## Problem requirements
Please copy every line below that contains the string "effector".
________________________
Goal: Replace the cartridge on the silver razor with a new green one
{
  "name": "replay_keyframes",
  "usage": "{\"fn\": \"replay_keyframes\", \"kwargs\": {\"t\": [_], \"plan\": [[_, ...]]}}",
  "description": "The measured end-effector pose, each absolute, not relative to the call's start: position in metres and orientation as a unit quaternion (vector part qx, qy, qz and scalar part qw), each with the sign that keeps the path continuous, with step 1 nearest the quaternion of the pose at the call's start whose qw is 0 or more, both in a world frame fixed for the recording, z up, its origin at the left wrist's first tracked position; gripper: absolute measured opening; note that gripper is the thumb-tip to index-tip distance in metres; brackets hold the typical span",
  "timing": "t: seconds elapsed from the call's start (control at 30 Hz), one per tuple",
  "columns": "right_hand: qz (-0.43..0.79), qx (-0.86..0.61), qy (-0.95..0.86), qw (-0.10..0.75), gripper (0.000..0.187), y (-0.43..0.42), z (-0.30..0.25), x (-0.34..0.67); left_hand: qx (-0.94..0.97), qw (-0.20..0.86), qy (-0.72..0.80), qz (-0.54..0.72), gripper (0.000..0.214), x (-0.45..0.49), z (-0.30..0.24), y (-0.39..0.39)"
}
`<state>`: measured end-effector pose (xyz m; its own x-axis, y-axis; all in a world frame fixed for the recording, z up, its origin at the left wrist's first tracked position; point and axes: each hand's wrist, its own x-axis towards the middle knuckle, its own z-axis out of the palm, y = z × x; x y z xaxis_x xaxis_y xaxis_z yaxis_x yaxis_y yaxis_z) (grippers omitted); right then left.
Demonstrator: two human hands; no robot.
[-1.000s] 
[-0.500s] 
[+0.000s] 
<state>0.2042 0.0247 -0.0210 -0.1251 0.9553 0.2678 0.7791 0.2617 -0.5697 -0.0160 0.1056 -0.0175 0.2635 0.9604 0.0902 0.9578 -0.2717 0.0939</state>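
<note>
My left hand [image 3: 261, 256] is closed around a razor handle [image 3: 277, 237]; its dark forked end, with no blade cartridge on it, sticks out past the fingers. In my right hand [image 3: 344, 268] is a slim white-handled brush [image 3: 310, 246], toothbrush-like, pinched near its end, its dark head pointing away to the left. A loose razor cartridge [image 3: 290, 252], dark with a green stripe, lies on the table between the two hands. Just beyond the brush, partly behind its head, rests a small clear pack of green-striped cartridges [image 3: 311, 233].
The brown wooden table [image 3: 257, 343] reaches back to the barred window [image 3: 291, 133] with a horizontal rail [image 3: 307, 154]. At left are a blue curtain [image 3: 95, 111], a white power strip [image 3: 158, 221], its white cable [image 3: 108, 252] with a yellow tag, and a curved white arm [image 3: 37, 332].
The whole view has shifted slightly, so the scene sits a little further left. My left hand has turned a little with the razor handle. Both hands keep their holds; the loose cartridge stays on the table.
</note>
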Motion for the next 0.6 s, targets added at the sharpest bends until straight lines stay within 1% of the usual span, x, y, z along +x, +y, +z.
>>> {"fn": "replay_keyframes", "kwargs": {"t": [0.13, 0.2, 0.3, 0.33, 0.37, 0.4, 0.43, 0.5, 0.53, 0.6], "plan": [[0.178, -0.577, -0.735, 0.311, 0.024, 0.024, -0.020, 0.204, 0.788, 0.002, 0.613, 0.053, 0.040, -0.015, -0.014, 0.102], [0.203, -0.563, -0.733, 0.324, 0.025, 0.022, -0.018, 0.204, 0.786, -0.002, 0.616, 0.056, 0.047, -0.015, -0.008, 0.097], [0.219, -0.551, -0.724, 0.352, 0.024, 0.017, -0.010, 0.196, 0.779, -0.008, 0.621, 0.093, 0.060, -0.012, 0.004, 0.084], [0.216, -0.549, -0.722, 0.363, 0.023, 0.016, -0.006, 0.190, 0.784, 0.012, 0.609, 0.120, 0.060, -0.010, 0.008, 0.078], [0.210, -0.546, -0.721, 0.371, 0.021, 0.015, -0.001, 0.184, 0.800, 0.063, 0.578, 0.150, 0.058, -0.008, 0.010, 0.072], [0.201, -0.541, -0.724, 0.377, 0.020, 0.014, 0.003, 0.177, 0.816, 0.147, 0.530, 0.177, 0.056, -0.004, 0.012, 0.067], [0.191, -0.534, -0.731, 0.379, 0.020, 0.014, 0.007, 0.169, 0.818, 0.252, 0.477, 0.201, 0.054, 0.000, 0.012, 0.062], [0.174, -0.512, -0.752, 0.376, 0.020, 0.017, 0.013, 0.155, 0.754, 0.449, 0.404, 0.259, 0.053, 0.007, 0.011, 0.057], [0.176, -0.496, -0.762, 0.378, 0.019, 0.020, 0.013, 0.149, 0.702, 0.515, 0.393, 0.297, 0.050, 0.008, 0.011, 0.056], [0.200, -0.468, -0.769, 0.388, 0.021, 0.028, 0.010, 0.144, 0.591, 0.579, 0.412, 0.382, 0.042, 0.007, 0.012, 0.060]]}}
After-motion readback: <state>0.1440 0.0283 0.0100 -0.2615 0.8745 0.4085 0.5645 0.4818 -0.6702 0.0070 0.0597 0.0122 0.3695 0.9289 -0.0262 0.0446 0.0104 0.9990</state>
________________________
## Problem solution
  "description": "The measured end-effector pose, each absolute, not relative to the call's start: position in metres and orientation as a unit quaternion (vector part qx, qy, qz and scalar part qw), each with the sign that keeps the path continuous, with step 1 nearest the quaternion of the pose at the call's start whose qw is 0 or more, both in a world frame fixed for the recording, z up, its origin at the left wrist's first tracked position; gripper: absolute measured opening; note that gripper is the thumb-tip to index-tip distance in metres; brackets hold the typical span",
`<state>`: measured end-effector pose (xyz m; its own x-axis, y-axis; all in a world frame fixed for the recording, z up, its origin at the left wrist's first tracked position; point and axes: each hand's wrist, its own x-axis towards the middle knuckle, its own z-axis out of the palm, y = z × x; x y z xaxis_x xaxis_y xaxis_z yaxis_x yaxis_y yaxis_z) (grippers omitted); right then left.

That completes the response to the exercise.